I tried using the rootfs image from the fuzix.org and I get the "panic: no /init" error. I'm using binutils 2.37 rather than 2.39 but i'll rebuild the toolchain using that version just to check.

I'll add some debug information to see if I can work out what's happening before init is called and see if that helps work out the problem.

I have a version of GCC built specifically for testing this, i'm not using the m68k-linux-gnu tools. I'm configuring binutils with:

--prefix=$(PREFIX_TARGET) --target=m68k-elf --disable-werror --enable-lto

And this is my gcc config:

m68k-elf-gcc -v
Using built-in specs.
COLLECT_GCC=m68k-elf-gcc
COLLECT_LTO_WRAPPER=/opt/m68k-elf/bin/../libexec/gcc/m68k-elf/10.4.1/lto-wrapper
Target: m68k-elf
Configured with: /home/steve/code/m68k-elf-toolchain/projects/gcc/configure --prefix=/opt/m68k-elf-fuzix --target=m68k-elf --enable-languages=c --disable-threads --disable-shared --without-headers --disable-libquadmath --disable-libssp --disable-libgcj --disable-gold --disable-libmpx --disable-libgomp --disable-libatomic --with-cpu=68000 --src=../../projects/gcc
Thread model: single
Supported LTO compression algorithms: zlib
gcc version 10.4.1 20230321 (GCC)
ddraig68k commented 1 year ago

I've found the source of the issue here, it's not a file system issue at all it seems.

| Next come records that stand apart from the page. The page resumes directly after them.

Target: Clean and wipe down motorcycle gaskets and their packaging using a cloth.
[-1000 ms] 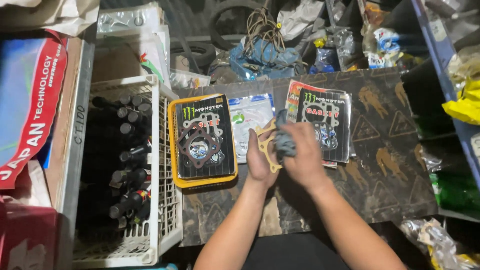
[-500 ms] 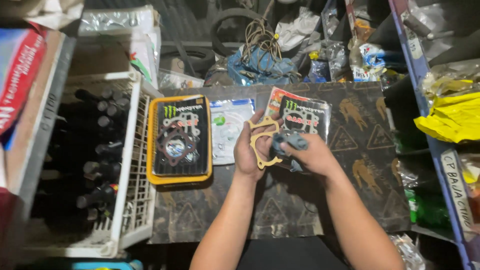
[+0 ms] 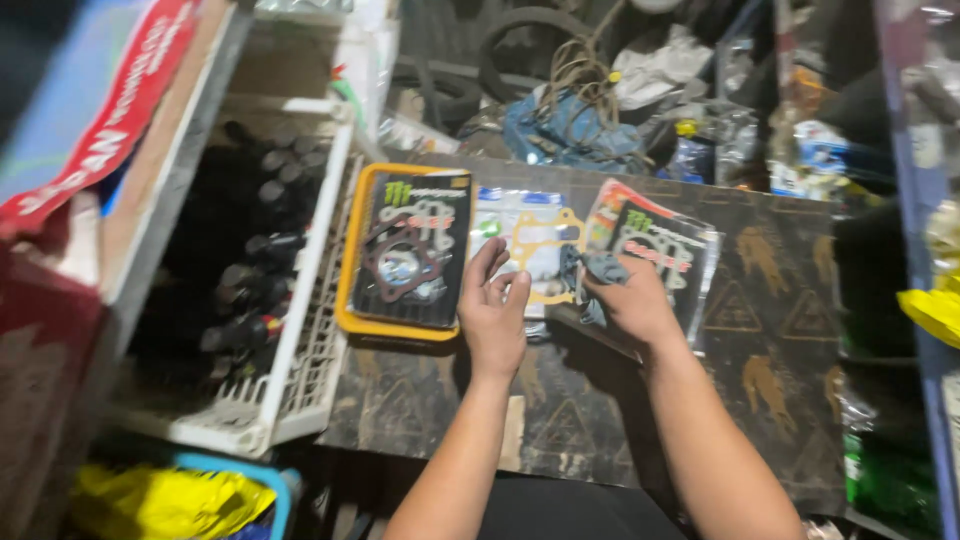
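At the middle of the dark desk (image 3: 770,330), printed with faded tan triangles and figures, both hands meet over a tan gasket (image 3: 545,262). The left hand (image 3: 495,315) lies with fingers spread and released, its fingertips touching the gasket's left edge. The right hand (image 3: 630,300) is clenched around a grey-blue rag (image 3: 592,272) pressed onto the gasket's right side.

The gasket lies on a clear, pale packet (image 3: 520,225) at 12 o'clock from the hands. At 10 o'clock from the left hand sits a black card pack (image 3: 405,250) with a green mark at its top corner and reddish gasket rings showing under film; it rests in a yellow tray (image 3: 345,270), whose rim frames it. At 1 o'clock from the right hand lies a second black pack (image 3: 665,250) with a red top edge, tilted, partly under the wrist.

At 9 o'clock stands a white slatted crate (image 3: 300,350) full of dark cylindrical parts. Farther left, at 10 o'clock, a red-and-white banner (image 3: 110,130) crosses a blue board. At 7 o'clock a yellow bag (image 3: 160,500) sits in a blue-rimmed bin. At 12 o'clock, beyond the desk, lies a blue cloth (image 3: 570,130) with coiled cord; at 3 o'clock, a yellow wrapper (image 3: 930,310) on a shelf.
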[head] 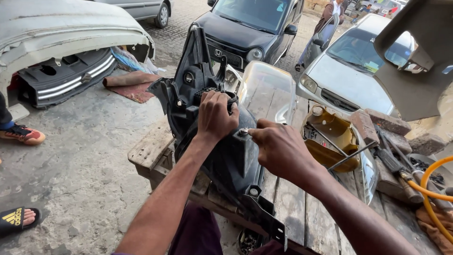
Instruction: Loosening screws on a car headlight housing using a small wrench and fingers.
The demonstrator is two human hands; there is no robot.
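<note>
— Where does the headlight housing sit, and how do the hands hold it?

— The black housing stands tilted on the near edge of the wooden bench, its clear lens turned away from the person. The left hand is clamped over the round socket at the top of the housing's back. The right hand is pinched narrow, its fingertips closed on a small metal fastener on the housing.

— What could go wrong from here?

— The housing overhangs the bench edge and seems steadied mostly by the left hand; if that grip slackens, it could tip to the concrete floor and crack the lens. The fastener is tiny, so a slip of the fingertips could drop it between the planks. A hard twist might also snap a plastic tab.

— Any containers nearby?

— A second headlight shell, yellowed, lies open-side up on the bench to the right, with a thin metal rod resting across it; what else is inside cannot be made out. Below the bench edge a small round tub appears to hold dark small parts, too blurred to identify.
</note>
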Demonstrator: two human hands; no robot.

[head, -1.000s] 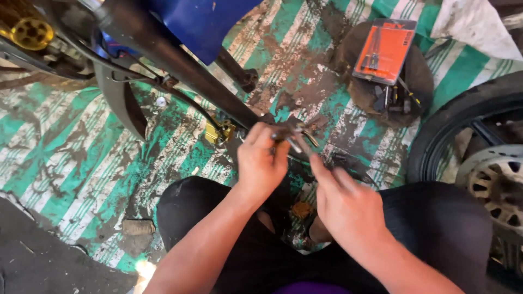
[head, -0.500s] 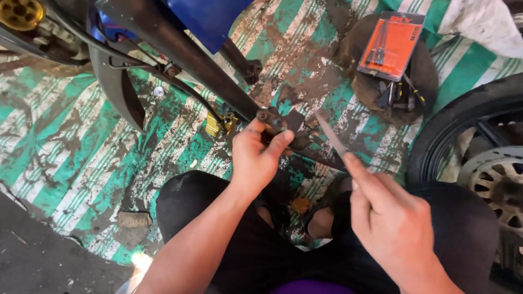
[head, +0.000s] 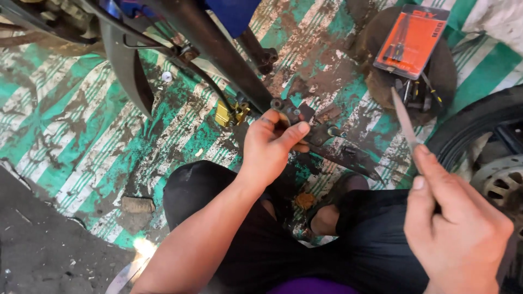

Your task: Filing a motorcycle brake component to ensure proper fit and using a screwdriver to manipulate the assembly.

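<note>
Head view looks straight down on us squatting over a grimy green-and-white striped mat [head: 81, 141]. Our left hand [head: 272, 147] is curled shut around a dark metal bracket [head: 321, 139] at the lower end of a black frame tube [head: 218, 49], thumb pressed over its top. Our right hand [head: 457, 228] is lifted clear to the right, well apart from the bracket, fingers pinched closed on a thin flat metal tool [head: 406, 122] that points up and away. Just left of the bracket a small yellow part [head: 226, 114] hangs on a black cable [head: 204, 76]. Beyond the tool an orange tool case [head: 411, 39] lies on a round dark pad [head: 376, 60]. A tyre [head: 468, 128] curves in at the right edge, and a black fender [head: 128, 71] crosses the upper left.
</note>
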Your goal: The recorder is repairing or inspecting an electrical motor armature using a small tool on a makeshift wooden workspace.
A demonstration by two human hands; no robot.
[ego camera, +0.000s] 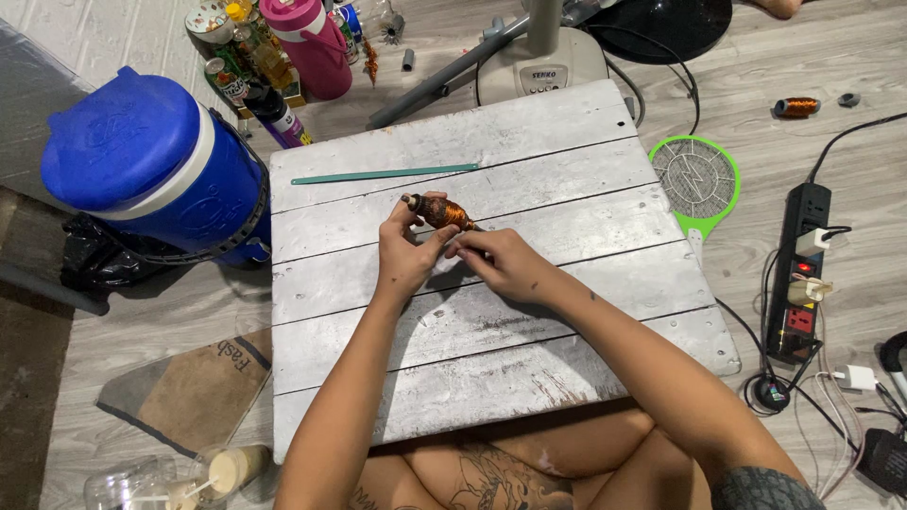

Working through the startup code I saw that it was calling "install_vdso()".

It seems that my code was using memcpy((void *)udata.u_codebase, &vdso, 0x40); where other platforms are using memcpy((void *)udata.u_codebase, &vdso, 0x20);

Not sure where that 0x40 came from, i was mainly using code from where i looked at FUZIX previously so it's probably a mistake from there. Obviously the mem copy was corrupting data somewhere causing the problems I was seeing.

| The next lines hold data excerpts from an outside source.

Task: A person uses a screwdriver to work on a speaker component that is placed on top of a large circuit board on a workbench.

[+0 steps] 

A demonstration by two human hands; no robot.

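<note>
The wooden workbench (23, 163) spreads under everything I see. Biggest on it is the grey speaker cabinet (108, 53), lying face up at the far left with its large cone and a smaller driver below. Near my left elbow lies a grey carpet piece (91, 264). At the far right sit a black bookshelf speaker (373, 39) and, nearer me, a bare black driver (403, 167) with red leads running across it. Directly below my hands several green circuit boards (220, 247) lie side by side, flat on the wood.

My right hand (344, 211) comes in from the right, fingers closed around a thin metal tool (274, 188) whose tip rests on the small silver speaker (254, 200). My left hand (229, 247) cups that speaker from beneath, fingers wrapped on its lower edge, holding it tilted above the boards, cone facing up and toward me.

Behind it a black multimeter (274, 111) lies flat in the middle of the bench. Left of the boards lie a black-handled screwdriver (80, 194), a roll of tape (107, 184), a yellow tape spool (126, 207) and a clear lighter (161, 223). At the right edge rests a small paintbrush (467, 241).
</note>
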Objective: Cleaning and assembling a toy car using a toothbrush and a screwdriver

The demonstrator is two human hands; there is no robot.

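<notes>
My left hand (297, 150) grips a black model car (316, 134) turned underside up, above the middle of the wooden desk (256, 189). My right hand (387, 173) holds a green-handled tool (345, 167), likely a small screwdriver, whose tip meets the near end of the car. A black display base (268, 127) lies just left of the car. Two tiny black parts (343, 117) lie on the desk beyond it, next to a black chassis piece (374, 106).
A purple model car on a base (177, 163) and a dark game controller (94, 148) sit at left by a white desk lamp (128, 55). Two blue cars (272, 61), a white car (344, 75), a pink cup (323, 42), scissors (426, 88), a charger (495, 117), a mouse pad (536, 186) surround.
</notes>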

I've even tried my previous m68k-elf build of gcc and that also works fine.

FUZIX version 0.4pre1
Copyright (c) 1988-2002 by H.F.Bower, D.Braun, S.Nitschke, H.Peraza
Copyright (c) 1997-2001 by Arcady Schekochikhin, Adriano C. R. da Cunha
Copyright (c) 2013-2015 Will Sowerbutts <will@sowerbutts.com>
Copyright (c) 2014-2023 Alan Cox <alan@etchedpixels.co.uk>
Devboot
Motorola 68010 processor detected.
8196kB total RAM, 7093kB available to processes (64 processes max)
Enabling interrupts ... ok.
IDE drive 0: hda: hda1 hda2 hda3
IDE drive 1:
bootdev: hda1
Mounting root fs (root_dev=1, ro): OK
Starting /init
init version 0.9.1
Checking root file system.

 ^ ^
 n n   Fuzix 0.4pre1
 >@<
       Welcome to Fuzix
 m m

login: root

Welcome to FUZIX.
# cat test.txt
FUZIX running on Y Ddraig 68K computer
#
EtchedPixels commented 1 year ago

On Wed, 22 Mar 2023 04:33:04 -0700 Y Ddraig @.***> wrote:

I've found the source of the issue here, it's not a file system issue at all it seems. Working through the startup code I saw that it was calling "install_vdso()".

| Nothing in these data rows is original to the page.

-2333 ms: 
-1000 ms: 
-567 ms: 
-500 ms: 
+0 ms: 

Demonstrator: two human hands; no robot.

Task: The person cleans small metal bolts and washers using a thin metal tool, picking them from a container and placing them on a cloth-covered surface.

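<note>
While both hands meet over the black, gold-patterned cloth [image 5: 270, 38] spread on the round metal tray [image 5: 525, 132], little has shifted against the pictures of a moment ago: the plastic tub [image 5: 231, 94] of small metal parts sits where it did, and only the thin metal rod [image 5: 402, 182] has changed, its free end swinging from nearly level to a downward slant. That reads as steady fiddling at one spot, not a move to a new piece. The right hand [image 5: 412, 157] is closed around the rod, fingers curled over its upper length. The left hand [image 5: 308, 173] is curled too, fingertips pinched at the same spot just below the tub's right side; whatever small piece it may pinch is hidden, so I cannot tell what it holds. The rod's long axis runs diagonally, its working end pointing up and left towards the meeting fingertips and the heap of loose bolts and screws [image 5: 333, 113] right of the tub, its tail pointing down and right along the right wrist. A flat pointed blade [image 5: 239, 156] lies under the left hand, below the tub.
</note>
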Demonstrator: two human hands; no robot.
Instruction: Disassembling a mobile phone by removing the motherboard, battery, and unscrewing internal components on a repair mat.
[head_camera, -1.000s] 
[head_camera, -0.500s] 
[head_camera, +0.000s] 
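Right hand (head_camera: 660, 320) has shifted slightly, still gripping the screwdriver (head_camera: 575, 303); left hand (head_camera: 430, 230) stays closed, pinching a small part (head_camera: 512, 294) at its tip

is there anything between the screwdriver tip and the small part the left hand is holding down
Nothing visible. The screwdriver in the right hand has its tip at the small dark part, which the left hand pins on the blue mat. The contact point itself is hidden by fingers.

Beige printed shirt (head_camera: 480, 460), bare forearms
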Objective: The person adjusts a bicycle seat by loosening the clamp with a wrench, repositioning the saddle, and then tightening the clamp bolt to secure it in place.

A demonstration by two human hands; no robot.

It seems that my code was using memcpy((void *)udata.u_codebase, &vdso, 0x40); where other platforms are using memcpy((void *)udata.u_codebase, &vdso, 0x20);

Not sure where that 0x40 came from, i was mainly using code from where i looked at FUZIX previously so it's probably a mistake from there. Obviously the mem copy was corrupting data somewhere causing the problems I was seeing.

Cool - the size changed when I switched to a.out. I obviously forgot to adjust that one. Mea culpa. Glad you are not hitting the compiler funny even though it looked the same bug.

Alan

ddraig68k commented 1 year ago

I did compare my code with some of the latest 68000 platforms but I obviously missed that one. Now that I have it running I can start looking at getting some of the other hardware up and running.